> EXERCISE DETAILS: Output every entry exactly, without any pictures.

Content starts

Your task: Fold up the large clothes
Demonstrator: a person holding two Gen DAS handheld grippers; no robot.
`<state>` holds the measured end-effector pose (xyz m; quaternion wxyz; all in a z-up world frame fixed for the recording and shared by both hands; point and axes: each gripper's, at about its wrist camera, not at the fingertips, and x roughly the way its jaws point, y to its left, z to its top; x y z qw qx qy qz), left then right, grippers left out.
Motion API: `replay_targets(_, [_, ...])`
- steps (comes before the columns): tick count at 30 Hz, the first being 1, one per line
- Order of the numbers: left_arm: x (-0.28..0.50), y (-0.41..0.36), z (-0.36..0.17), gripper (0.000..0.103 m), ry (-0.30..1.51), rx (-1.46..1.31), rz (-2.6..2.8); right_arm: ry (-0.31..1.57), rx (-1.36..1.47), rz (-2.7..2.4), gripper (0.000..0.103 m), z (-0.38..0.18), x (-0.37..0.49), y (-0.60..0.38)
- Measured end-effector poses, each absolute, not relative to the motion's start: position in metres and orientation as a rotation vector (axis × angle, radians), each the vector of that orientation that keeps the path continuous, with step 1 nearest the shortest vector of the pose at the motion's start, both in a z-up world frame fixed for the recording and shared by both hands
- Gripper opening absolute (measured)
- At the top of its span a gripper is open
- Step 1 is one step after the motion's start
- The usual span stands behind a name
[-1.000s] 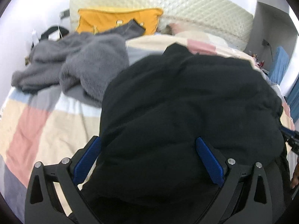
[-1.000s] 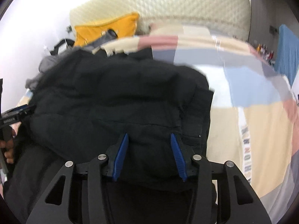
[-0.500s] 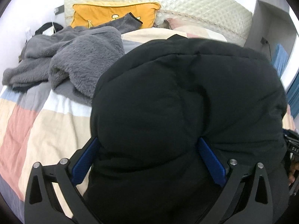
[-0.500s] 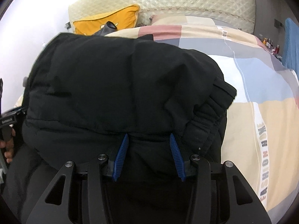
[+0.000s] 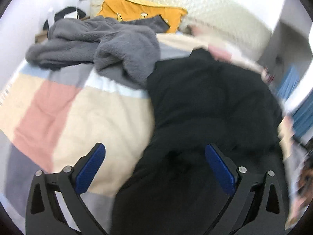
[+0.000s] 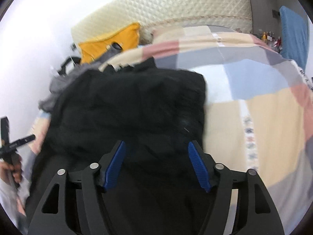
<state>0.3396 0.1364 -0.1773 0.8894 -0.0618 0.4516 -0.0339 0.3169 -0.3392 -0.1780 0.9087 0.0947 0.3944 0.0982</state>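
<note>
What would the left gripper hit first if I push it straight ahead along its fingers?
Most likely the black jacket, whose edge already lies between the open left gripper fingers. The picture is blurred, so depth is uncertain; the patchwork bedspread lies just left of that line.

A: Any legible text this frame?

B: None. The patchwork bedspread in pink, cream, blue and grey point(image 6: 273, 117) carries a strip of printed characters near its right edge in the right wrist view, but motion blur smears it beyond reading.

A: The black bar held at the far left point(image 6: 18, 142)?

B: Faint pale marks on it, too small and blurred to read. Left wrist view: no lettering visible.
</note>
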Motion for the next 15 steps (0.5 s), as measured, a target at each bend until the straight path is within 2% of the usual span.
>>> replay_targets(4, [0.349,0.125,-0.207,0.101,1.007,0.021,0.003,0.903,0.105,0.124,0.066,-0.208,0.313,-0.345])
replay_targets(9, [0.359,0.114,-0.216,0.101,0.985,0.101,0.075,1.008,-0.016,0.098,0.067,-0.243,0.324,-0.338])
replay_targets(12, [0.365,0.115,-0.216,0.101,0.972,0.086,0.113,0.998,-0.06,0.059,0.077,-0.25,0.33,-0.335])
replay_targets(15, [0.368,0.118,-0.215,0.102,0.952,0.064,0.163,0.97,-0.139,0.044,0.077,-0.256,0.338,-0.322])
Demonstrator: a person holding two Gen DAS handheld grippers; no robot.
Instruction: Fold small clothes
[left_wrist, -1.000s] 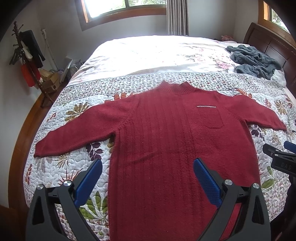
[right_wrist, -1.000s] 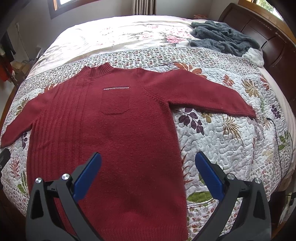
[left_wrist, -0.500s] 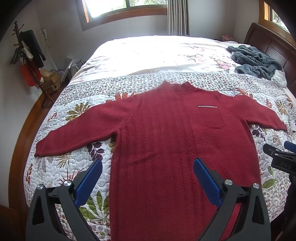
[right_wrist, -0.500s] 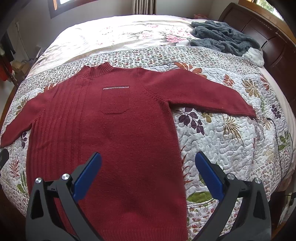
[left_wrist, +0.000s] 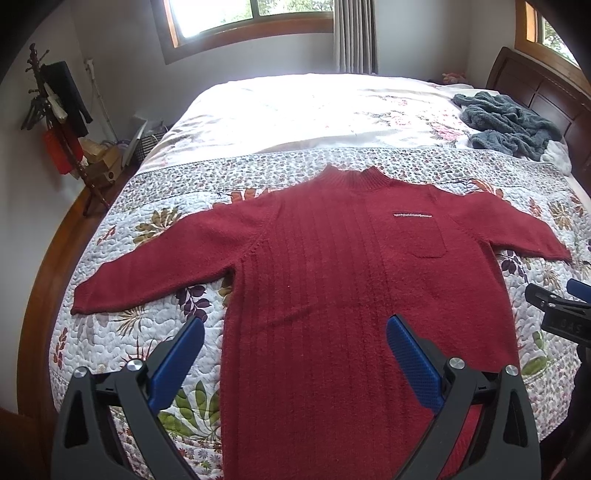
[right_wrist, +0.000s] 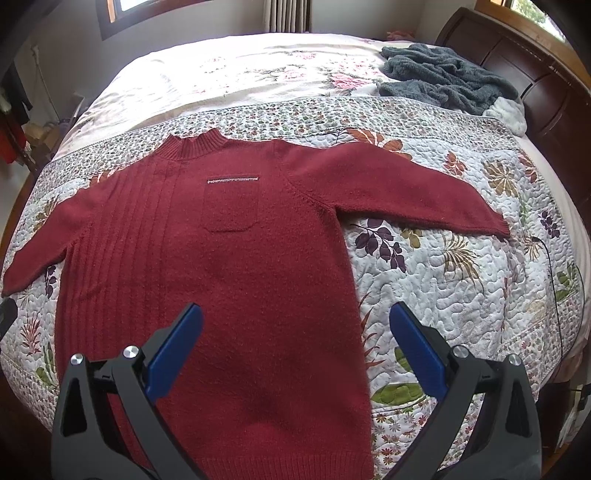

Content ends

> WRITTEN RESPONSE:
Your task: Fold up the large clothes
Demonstrator: a person holding two Gen DAS handheld grippers; no robot.
`<state>` holds the measured end-effector pose (xyz m; quaternion wxyz; all in a z-up world frame fixed for the recording and shared by both hands; point and axes: each gripper's, at about its wrist camera, not at the fingertips, and x roughly the way its jaws point, y to its left, z to its top; x y z qw qx qy qz), left then right, grippers left out.
Motion API: `replay_targets(_, [_, ...])`
- steps (comes before the columns): tick count at 30 Hz, the first being 1, one per line
- Order of the numbers: left_arm: x (-0.28..0.50), y (-0.41..0.36), z (-0.36..0.17), gripper (0.000..0.103 m), ry (-0.30..1.51), rx (-1.46..1.31), rz (-2.6..2.8); right_arm: ry (-0.31..1.57), rx (-1.36..1.47), rz (-2.7..2.4), gripper (0.000..0.103 m), z (-0.38..0.18), x (-0.37..0.49), y (-0.60..0.38)
- Measured end-effector poses, each absolute, not relative to the motion's start: position in metres and orientation as a rotation vector (axis × angle, radians), each the vector of that orientation that keeps the path continuous, with step 1 nearest the shortest vector of the pose at the motion's start, both in a z-up world frame fixed for the recording and shared by both hands
- Gripper opening absolute (measured)
- At the top of its span a gripper is open
- Step 1 is one step after the motion's start
- The usual span stands behind a name
[-1.000s] 
[-1.000s] 
[-0.500s] 
[-0.500s] 
[+0.000s] 
[+0.000s] 
<state>0.3396 0.1364 -0.1773 0.8894 -0.0618 0.4516 -0.0339 0.3169 -0.3392 -0.1780 0.9087 0.0947 0.3944 0.0982</state>
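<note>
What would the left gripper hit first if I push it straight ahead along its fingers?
Most likely the black jacket, whose edge already lies between the open left gripper fingers. The picture is blurred, so depth is uncertain; the patchwork bedspread lies just left of that line.

A: Any legible text this frame?

B: None. The patchwork bedspread in pink, cream, blue and grey point(image 6: 273, 117) carries a strip of printed characters near its right edge in the right wrist view, but motion blur smears it beyond reading.

A: The black bar held at the far left point(image 6: 18, 142)?

B: Faint pale marks on it, too small and blurred to read. Left wrist view: no lettering visible.
</note>
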Motion for the next 15 steps (0.5 s), as measured, a target at each bend until the straight path is within 2% of the usual span.
>>> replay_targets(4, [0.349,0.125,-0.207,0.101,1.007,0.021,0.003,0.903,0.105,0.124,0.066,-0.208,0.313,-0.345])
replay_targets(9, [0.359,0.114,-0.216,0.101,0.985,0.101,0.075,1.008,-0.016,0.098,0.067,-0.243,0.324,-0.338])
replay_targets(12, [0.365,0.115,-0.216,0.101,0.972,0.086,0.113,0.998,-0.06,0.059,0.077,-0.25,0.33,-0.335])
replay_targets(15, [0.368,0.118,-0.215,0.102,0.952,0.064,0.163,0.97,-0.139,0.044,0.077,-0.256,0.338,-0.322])
Demonstrator: a person holding two Gen DAS handheld grippers; no robot.
Instruction: Fold small clothes
[left_wrist, -1.000s] 
[right_wrist, -1.000s] 
[left_wrist, -0.500s] 
[right_wrist, -0.500s] 
[left_wrist, +0.000s] 
[right_wrist, +0.000s] 

Nothing else is required to complete this exercise.